_Description of the task_
What lines of the listing include the string "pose"? Show them all.

** Opening Records to use block **

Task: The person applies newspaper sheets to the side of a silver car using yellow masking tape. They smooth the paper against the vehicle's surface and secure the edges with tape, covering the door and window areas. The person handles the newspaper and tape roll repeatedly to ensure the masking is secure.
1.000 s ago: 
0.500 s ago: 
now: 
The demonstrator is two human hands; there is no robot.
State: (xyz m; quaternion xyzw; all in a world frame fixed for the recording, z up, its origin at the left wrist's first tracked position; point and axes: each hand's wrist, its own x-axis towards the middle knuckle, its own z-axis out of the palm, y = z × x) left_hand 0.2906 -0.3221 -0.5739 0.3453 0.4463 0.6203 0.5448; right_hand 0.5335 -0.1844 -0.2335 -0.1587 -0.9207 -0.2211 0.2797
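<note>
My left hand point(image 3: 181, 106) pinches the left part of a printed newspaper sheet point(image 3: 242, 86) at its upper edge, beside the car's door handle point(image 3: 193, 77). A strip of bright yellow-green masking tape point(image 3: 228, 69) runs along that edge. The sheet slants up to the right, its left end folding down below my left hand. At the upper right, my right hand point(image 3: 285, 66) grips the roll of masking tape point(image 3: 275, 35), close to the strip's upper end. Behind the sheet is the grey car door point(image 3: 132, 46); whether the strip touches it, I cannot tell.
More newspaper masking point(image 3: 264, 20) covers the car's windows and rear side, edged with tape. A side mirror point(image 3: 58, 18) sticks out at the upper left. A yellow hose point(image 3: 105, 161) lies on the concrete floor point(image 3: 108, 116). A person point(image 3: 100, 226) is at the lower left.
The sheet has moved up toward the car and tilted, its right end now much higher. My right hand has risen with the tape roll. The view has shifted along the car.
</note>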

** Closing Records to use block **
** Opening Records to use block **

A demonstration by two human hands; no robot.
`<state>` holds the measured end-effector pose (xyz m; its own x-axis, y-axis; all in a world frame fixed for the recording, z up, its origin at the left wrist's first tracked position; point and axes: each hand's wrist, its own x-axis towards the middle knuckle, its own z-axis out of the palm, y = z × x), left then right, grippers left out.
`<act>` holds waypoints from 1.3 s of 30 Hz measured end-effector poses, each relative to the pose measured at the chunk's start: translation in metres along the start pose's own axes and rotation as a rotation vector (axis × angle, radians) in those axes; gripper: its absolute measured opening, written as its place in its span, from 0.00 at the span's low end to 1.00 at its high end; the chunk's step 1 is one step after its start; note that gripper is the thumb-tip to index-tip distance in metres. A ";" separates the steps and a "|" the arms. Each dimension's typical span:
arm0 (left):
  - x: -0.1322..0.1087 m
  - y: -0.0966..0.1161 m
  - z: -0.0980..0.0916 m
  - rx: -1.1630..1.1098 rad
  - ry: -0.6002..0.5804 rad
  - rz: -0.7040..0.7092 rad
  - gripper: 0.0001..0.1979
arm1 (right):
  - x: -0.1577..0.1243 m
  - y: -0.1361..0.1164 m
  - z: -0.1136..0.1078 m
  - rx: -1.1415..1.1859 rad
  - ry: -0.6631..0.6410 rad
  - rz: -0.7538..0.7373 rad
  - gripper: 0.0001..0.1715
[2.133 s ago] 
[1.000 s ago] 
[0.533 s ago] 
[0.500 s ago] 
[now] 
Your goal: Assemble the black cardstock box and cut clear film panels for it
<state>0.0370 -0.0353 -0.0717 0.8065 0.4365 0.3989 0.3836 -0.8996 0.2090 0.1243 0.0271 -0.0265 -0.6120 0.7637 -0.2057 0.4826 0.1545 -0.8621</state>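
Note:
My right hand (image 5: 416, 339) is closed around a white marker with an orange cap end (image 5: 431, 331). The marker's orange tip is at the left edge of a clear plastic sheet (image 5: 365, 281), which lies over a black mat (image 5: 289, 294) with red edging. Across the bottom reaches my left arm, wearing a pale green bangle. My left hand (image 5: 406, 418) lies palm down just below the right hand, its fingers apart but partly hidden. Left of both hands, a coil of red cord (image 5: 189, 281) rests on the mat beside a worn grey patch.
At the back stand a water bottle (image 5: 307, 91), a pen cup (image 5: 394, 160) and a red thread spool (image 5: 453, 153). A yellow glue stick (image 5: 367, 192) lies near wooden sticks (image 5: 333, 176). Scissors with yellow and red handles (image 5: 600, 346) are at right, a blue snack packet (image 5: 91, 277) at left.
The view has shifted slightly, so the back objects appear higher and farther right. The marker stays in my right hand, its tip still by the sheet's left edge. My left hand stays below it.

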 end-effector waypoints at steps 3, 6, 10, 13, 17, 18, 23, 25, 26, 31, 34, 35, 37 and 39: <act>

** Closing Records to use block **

_Output for this exercise_
`<state>` holds the measured end-effector pose (xyz m; its own x-axis, y-axis; all in a world frame fixed for the recording, z up, its origin at the left wrist's first tracked position; point and axes: each hand's wrist, its own x-axis towards the middle knuckle, its own z-axis out of the palm, y = z × x), left then right, grippers left out.
`<act>` holds waypoints from 1.3 s of 30 Hz measured end-effector poses, each relative to the pose measured at the chunk's start: translation in metres along the start pose's own axes and rotation as a rotation vector (axis × angle, radians) in those axes; gripper: its absolute measured opening, written as its place in its span, from 0.00 at the span's low end to 1.00 at its high end; the chunk's step 1 is one step after its start; note that gripper is the thumb-tip to index-tip distance in metres. A ";" separates the steps and a "|" the arms. Each dimension's typical span:

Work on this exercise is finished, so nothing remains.